> _Work instructions_: From the entries that follow, reproduce exactly and only the lines from the line with "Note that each" to the line with "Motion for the", endpoints included.

> _Data under study_:

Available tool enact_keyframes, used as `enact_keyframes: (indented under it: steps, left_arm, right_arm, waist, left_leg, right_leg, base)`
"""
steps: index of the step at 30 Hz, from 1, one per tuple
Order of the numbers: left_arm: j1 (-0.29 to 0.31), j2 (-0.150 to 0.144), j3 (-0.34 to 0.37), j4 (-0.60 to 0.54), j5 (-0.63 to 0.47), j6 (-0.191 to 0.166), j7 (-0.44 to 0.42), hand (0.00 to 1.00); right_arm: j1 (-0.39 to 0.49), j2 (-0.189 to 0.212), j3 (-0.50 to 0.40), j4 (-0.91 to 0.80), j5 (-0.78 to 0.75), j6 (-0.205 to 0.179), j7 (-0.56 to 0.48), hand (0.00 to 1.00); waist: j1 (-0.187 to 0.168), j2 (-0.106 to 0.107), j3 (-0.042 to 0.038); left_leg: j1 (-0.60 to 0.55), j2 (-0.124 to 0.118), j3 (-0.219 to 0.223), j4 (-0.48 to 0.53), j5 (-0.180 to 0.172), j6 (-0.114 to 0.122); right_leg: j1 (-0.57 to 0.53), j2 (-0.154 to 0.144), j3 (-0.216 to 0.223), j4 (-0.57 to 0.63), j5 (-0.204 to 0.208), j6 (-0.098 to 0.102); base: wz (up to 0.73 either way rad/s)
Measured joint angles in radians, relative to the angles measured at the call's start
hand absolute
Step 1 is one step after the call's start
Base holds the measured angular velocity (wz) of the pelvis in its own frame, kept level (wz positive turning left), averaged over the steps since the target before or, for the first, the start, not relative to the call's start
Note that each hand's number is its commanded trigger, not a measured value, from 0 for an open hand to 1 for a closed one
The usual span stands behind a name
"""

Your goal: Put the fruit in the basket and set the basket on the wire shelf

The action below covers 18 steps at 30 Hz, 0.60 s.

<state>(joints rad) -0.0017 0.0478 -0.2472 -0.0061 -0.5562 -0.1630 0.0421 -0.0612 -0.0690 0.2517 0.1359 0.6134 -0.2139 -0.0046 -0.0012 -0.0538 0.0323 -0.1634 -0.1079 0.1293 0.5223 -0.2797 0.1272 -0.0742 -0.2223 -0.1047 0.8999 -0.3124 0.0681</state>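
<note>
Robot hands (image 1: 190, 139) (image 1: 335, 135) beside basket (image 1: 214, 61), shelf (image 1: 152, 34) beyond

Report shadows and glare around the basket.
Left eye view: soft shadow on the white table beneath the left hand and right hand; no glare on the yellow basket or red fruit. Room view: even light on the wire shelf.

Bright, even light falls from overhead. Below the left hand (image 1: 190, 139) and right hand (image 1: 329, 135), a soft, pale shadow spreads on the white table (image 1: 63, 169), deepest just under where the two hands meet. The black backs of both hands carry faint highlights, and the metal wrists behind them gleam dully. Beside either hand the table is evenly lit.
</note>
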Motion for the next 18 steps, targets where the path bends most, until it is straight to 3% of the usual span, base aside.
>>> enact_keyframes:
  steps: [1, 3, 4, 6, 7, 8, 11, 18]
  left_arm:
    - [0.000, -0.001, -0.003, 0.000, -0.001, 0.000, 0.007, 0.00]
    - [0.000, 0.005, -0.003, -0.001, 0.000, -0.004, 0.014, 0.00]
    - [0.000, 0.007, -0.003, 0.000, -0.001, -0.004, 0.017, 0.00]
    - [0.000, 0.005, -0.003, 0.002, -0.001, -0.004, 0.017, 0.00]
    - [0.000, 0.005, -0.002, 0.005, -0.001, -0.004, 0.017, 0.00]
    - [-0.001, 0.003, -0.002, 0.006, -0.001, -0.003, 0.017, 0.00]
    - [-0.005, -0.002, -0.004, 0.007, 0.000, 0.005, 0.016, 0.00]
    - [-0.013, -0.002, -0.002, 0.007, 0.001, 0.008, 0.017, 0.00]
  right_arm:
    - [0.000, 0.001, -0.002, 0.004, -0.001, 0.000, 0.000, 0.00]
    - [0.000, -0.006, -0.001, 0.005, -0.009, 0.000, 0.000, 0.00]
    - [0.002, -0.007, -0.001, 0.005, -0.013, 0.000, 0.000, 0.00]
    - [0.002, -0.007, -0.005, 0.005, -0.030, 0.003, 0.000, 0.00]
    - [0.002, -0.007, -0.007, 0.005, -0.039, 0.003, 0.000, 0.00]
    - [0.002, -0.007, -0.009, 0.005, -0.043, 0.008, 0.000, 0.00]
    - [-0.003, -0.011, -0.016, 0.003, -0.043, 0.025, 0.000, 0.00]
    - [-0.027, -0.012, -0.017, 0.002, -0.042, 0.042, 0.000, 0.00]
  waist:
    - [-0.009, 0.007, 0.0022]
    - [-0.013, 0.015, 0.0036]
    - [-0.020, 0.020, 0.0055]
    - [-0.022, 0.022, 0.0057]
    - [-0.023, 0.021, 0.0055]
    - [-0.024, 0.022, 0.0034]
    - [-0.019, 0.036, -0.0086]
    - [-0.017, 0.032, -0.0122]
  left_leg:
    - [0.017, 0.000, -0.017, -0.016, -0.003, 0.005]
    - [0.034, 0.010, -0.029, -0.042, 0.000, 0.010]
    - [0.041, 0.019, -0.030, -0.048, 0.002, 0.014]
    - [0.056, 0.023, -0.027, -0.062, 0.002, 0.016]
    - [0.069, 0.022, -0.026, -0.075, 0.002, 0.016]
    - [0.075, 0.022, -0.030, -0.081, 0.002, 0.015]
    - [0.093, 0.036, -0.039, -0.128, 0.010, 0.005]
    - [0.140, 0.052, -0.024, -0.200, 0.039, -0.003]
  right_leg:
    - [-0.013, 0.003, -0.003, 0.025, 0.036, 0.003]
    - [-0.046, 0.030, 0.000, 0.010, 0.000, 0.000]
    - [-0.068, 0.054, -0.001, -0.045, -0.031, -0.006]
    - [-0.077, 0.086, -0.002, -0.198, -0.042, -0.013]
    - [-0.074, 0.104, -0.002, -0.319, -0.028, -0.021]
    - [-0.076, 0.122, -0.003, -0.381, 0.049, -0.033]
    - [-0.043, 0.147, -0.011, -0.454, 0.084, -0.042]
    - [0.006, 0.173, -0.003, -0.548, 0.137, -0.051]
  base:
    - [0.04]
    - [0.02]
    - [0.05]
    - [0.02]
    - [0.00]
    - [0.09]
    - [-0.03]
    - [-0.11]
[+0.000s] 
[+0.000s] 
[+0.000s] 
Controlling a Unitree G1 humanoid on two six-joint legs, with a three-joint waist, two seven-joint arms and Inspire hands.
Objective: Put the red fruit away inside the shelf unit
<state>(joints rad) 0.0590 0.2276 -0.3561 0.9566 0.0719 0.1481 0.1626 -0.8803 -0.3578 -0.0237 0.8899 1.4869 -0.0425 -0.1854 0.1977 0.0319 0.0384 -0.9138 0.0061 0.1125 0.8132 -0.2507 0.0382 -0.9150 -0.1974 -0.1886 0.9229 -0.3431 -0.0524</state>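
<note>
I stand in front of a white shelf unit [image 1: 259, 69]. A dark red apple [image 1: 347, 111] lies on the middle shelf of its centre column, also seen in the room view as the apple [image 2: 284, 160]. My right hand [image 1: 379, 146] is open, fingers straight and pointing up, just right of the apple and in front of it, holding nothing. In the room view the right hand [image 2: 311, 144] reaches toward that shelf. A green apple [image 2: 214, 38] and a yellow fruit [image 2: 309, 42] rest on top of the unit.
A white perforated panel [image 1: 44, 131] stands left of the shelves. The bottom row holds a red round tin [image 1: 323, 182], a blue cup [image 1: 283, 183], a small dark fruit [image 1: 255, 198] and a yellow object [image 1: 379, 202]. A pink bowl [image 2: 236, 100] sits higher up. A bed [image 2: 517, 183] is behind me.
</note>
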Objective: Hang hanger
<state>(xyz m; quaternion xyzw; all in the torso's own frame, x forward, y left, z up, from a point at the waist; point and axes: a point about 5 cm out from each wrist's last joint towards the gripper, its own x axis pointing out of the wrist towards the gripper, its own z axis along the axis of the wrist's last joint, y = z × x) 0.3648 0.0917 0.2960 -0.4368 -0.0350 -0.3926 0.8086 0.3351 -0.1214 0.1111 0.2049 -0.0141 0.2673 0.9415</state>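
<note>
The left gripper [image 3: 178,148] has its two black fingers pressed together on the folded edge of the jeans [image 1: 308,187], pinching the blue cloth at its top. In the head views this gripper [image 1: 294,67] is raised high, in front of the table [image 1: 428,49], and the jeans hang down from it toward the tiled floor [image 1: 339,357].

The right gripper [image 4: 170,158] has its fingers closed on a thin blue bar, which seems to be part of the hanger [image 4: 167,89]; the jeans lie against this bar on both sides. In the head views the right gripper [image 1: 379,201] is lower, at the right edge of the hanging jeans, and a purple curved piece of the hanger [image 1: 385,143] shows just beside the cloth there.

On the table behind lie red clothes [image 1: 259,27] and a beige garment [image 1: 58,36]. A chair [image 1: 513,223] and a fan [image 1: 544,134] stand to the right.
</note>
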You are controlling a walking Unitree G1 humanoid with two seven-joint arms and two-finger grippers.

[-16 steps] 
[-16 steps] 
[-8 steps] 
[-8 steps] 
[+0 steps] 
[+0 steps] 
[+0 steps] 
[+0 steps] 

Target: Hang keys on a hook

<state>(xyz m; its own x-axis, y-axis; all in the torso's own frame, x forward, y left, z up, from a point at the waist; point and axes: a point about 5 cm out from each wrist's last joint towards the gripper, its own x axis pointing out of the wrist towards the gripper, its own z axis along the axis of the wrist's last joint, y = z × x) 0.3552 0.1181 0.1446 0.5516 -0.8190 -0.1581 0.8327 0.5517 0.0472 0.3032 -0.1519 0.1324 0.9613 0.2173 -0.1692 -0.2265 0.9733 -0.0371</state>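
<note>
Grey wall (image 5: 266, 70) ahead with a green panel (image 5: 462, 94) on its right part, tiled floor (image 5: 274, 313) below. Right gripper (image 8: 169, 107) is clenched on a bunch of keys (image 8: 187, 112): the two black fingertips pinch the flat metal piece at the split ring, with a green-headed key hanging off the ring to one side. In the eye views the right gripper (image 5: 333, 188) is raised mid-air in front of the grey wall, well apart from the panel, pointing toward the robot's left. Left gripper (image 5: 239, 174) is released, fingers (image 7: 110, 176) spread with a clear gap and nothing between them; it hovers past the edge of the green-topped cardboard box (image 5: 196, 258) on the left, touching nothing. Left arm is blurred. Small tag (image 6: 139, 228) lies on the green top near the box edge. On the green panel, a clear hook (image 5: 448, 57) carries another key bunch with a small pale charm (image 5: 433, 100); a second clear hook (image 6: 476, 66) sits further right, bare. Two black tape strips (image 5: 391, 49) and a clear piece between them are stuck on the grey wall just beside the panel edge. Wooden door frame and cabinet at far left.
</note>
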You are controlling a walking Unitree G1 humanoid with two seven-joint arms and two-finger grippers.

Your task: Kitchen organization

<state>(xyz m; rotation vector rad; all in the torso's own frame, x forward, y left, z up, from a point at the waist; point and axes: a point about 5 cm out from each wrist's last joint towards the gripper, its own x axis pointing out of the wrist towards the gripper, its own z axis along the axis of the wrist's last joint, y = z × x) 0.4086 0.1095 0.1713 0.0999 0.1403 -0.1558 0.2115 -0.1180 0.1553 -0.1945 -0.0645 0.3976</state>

> _Finished exercise_:
Note that each hand's number is its commanded trigger, not a measured value, from 0 for an open hand to 1 for a closed one
The usual span stands behind a name
"""

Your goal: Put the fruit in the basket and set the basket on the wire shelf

The action below covers 18 steps at 30 Hz, 0.60 s.

<state>(joints rad) -0.0017 0.0478 -0.2472 -0.0061 -0.5562 -0.1630 0.0421 -0.0612 -0.0690 0.2517 0.1359 0.6134 -0.2139 -0.0046 -0.0012 -0.0538 0.0323 -0.1634 -0.1079 0.1293 0.5223 -0.2797 0.1272 -0.0742 -0.2223 -0.1047 0.8999 -0.3124 0.0681</state>
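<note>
Robot hands (image 1: 190, 139) (image 1: 335, 135) beside basket (image 1: 214, 61), shelf (image 1: 152, 34) beyond

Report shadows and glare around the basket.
Left eye view: soft shadow on the white table beneath the left hand and right hand; no glare on the yellow basket or red fruit. Room view: even light on the wire shelf.

Bright, even light falls from overhead. Below the left hand (image 1: 190, 139) and right hand (image 1: 329, 135), a soft, pale shadow spreads on the white table (image 1: 63, 169), deepest just under where the two hands meet. The black backs of both hands carry faint highlights, and the metal wrists behind them gleam dully. Beside either hand the table is evenly lit.
</note>
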Motion for the next 18 steps, targets where the path bends most, until it is straight to 3% of the usual span, base aside.

No additional output is needed.